I have never been drunk, or even tipsy. So if you ask me, "You know what it's like when you're drunk and..." I will stare at you blankly because I have no idea what that's like.

I generally do not enjoy the taste of alcohol. The only things I can drink and actually enjoy are Malibu and Coke, Ice Wine, Twisted Apple Smirnoff, and Woodchuck's Hard Cider. Just about everything else causes me to make a face you don't want to see.

I have also never smoked, or done drugs.

Since I've never experienced these things, I sometimes feel inadequate to share Christ with folks who drink frequently, smoke like a factory, and/or have sex before they are married. I think that they think I'm on some otherworldly plane and I can't relate to them, so what could I possibly have to say to them. But I just want to love them and look beyond those things. I am not better than, and have my own issues.

I did not grow up going to church, and wasn't raised Christian.

Up till this election, I have been anti-politics because of the discourse between Republicans and Democrats is grating and hateful. I label myself "Independent. Not Independent as in the Party, but Independent voter. I am not undecided; I refuse to pledge allegience to one side or the other, since I see things I agree with and disagree with on both sides. I learned this year that this makes me a swing voter. I also refuse to choose a side because I don't think God favors one over the other.

I like zombies, but do not ever want them to exist in reality. Ever.

I sometimes laugh or get excited disporportionately more than I should to something mildly funny or mildly exciting. Like ice cream and donuts, and nerdy jokes on Big Bang Theory.

I sometimes go along with something an aquaintance or co-worker has said, even though I don't know what they are talking about. Which usually is not a good move.
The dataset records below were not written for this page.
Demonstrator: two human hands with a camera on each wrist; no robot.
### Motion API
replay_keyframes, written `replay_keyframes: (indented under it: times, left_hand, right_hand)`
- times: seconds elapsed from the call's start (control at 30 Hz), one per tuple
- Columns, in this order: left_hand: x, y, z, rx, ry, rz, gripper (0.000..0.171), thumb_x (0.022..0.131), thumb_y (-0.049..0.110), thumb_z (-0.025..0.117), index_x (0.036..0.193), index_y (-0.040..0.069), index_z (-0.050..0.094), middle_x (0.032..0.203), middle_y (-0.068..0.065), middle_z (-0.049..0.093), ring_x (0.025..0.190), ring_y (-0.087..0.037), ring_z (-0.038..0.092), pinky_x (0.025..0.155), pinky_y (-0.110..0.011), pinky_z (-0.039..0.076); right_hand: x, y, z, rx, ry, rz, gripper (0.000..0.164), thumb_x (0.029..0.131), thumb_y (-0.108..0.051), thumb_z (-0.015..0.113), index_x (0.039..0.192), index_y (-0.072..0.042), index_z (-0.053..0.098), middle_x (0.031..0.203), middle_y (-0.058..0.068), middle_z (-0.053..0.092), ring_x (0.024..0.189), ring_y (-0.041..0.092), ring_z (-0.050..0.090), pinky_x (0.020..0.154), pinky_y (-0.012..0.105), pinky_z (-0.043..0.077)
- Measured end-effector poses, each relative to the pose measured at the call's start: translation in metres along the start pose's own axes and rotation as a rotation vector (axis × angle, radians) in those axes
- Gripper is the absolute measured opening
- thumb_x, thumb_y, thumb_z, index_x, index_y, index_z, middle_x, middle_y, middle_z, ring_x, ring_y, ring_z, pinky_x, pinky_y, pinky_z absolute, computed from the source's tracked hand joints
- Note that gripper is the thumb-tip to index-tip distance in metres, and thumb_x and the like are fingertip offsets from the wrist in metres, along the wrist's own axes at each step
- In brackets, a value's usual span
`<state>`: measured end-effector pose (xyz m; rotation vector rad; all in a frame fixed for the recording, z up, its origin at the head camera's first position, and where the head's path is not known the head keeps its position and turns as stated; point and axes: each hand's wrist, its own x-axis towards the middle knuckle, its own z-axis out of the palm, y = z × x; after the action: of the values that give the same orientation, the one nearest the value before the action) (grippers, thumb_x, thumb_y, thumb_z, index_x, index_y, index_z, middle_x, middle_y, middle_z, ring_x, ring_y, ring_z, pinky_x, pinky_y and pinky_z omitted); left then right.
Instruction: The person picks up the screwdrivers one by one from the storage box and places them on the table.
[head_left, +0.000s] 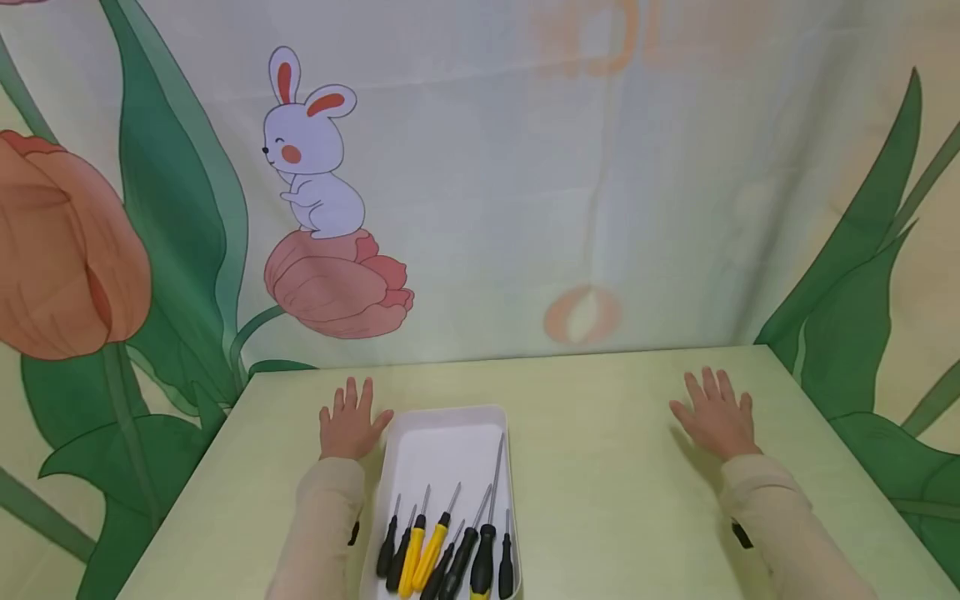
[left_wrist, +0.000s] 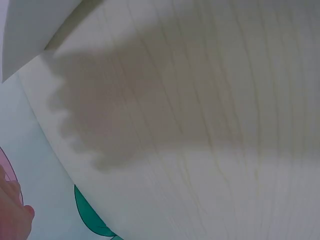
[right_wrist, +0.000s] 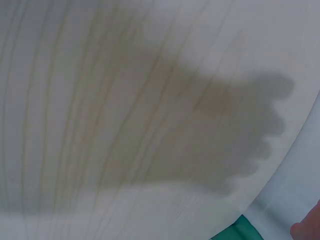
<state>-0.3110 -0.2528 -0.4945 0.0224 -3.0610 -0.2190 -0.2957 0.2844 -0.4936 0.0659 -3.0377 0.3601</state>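
My left hand (head_left: 351,427) is spread with straight fingers beside the upper left edge of a white tray (head_left: 442,425), holding nothing. Several screwdrivers lie in the lower part of that tray: black-handled ones, such as the long black screwdriver (head_left: 483,554), and two with yellow handles, one of them a yellow screwdriver (head_left: 432,552). Well to the right of the tray, my right hand (head_left: 717,417) is spread over the table with nothing in it. Both wrist views show mainly the tabletop with each hand's shadow; only fingertips (left_wrist: 15,215) peek in at the left wrist view's corner.
A pale wood-grained table (head_left: 600,467) spans the front. Behind it hangs a cloth backdrop (head_left: 480,167) printed with a rabbit, tulips and leaves. The table's far edge lies just beyond both hands.
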Motion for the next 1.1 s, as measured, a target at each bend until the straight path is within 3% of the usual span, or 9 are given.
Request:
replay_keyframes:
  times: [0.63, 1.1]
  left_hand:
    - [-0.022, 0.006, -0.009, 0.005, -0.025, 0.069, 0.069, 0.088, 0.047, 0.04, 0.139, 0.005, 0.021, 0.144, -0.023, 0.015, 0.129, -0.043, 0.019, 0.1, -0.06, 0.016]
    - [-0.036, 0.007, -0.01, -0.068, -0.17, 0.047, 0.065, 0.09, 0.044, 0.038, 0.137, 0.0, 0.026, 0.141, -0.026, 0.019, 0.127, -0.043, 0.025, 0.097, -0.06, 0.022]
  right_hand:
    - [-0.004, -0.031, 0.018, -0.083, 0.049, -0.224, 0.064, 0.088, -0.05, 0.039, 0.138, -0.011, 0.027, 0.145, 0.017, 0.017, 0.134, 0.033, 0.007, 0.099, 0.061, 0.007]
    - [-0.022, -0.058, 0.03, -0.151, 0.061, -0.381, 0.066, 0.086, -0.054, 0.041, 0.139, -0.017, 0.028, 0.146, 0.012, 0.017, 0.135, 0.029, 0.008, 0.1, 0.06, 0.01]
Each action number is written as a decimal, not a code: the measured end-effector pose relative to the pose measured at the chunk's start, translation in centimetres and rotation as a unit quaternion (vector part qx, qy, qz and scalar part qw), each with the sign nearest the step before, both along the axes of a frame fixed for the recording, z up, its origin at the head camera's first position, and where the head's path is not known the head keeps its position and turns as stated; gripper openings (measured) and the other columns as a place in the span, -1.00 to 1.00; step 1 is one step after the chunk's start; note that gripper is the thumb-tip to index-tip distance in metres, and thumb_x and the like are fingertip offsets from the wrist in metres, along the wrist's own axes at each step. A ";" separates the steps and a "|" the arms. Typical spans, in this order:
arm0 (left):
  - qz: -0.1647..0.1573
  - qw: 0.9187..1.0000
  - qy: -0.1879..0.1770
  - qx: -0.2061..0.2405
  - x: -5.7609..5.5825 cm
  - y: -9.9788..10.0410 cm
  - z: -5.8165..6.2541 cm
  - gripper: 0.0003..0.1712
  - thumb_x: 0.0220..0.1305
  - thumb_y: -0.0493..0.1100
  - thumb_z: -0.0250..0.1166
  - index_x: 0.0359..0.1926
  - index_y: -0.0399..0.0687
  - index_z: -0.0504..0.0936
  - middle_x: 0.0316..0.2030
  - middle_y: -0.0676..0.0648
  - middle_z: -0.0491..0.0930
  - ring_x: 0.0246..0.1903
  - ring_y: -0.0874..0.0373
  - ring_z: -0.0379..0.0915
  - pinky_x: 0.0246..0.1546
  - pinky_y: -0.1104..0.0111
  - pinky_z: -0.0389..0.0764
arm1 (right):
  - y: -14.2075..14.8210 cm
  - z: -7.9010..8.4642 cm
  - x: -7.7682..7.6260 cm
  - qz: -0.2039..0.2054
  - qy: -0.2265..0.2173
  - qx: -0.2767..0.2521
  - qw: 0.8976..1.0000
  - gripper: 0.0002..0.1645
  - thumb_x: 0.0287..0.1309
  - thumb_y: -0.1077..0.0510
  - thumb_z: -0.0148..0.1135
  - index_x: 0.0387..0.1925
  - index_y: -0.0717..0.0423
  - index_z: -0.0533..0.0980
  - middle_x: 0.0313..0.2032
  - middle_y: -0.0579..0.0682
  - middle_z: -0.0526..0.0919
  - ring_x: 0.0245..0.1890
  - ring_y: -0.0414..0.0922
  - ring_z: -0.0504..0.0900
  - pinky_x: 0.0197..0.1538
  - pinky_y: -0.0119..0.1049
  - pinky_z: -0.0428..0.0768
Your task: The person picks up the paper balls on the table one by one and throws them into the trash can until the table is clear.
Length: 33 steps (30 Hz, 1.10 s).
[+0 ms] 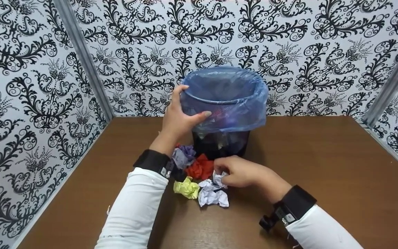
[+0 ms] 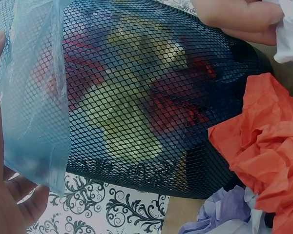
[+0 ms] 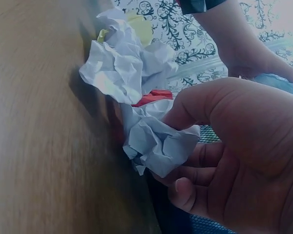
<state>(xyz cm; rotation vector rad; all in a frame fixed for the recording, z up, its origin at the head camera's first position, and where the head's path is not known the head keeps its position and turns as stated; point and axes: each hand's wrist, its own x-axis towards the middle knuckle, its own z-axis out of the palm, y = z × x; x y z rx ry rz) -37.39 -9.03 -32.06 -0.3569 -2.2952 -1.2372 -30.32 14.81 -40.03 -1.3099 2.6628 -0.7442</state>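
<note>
White walls (image 1: pixel 337 74) (black scrollwork (image 1: pixel 269 27) all over) and grey corner strips (image 1: pixel 83 52) border a brown tabletop (image 1: pixel 316 148).

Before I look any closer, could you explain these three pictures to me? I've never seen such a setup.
No robot is at work here, just a person's two bare hands. The widest picture comes from a camera worn on the head, looking forward and down; the other two come from cameras on the left and right wrists. On the brown table is a mesh bin lined with a blue bag. Crumpled paper shows through the mesh. Near the bin lie red, yellow, purple and white paper balls. The left hand grips the bin near its rim. The right hand pinches another white ball.
</note>
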 end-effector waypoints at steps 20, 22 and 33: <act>0.002 1.000 -0.002 0.004 0.0 0.0 0.0 0.25 -0.40 0.62 0.56 0.35 0.54 0.18 0.22 0.00 0.59 0.06 0.03 0.57 0.08 0.05 0.59 | 1.5 2.3 0.0 -0.023 0.023 -0.033 0.999 -0.86 -0.07 0.29 0.23 -0.39 0.05 0.50 -0.49 -0.18 0.50 -0.43 -0.25 0.46 -0.38 -0.42 0.44; 0.002 1.000 -0.003 0.004 0.0 0.1 0.1 0.26 -0.40 0.62 0.56 0.36 0.52 0.18 0.22 -0.01 0.59 0.05 0.03 0.57 0.07 0.05 0.60 | 1.5 2.6 0.0 -0.024 0.028 -0.035 0.999 -0.87 -0.04 0.28 0.23 -0.38 0.04 0.51 -0.49 -0.20 0.50 -0.43 -0.26 0.47 -0.38 -0.43 0.44; 0.001 1.000 0.006 -0.005 0.0 -0.1 0.0 0.24 -0.36 0.60 0.56 0.36 0.51 0.17 0.20 -0.02 0.60 0.06 0.00 0.57 0.04 0.04 0.59 | 1.9 5.3 1.5 -0.034 0.002 -0.065 0.997 -0.89 0.08 0.25 0.23 -0.40 -0.03 0.49 -0.47 -0.21 0.51 -0.41 -0.25 0.49 -0.37 -0.41 0.48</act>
I somehow make it a point that every new man that I meet know that I am married by mentioning my husband in conversation. While I generally like to talk about my husband anyway, this is kind-of a subconcious reflex to avoid weird encounters and would-be hit-ons.

I detest country music. But, I have a softspot for some folk music.

I've also grown a thick skin against much of "Christian" genre music. A lot of it seems shallow and lacks depth (creatively, or in content). Sorry.

I hate generalities. Such as, "All Christians are ignorant, and abandon logic," or "Feminists are all pro-choice," or "All gay men are pedophiles."

I do not like it when people make assumptions about me or write me off when I say I'm a Christian -- or when anyone says they're a Christian for that matter, or belonging to a particular group. I would much rather have a conversation with you, so I can get to know you and you can get to know me.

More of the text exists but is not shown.